What happens to my mineral rights when I die?

Mineral property is real property that is part of your estate. MSU Extension has several MontGuides with more thorough discussions of those topics. They are available online at www.montana.edu/estateplanning/. You may want to consult legal counsel as you consider how to treat your mineral property.

 

Does owning mineral property entitle me to benefit from mineral development?

As a mineral owner, you could benefit from development of your minerals. However, in almost all cases a contract pertaining to mineral development is written that will be instrumental in determining how much compensation you receive. That contract, or a mineral lease, is the topic of an accompanying MontGuide. For further information see the MontGuide, Oil and Gas Leasing (MT201209HR).

 

Glossary

Fractional: An ownership of less than 100 percent of the real property. Fractional owners are tenants in common or joint tenants with rights of survivorship.

Joint tenants with rights of survivorship: A way for shared ownership in which an interest is passed from one joint tenant to the other(s) upon death.

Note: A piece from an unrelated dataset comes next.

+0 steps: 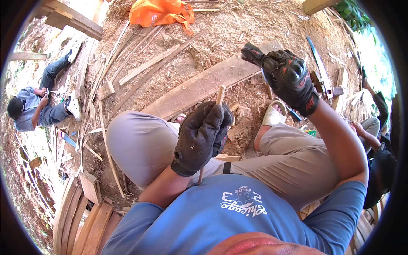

Mineral lease: A contract between a mineral owner and a mineral developer outlining the terms of development for both parties.

Rule of capture: When resources can move, ownership of the products is established when they are “captured,” as when oil is pumped to the surface. This rule creates personal property from real property.

Severed minerals: When mineral ownership is separated from surface ownership. Also called split estate.

Split estate: A case where minerals have been severed.

Tenants in common: Shared possession of one asset among two or more owners.

Unified: An ownership of 100 percent of both the minerals and surface real property on the same piece of land. Also called fee simple or a whole tenure.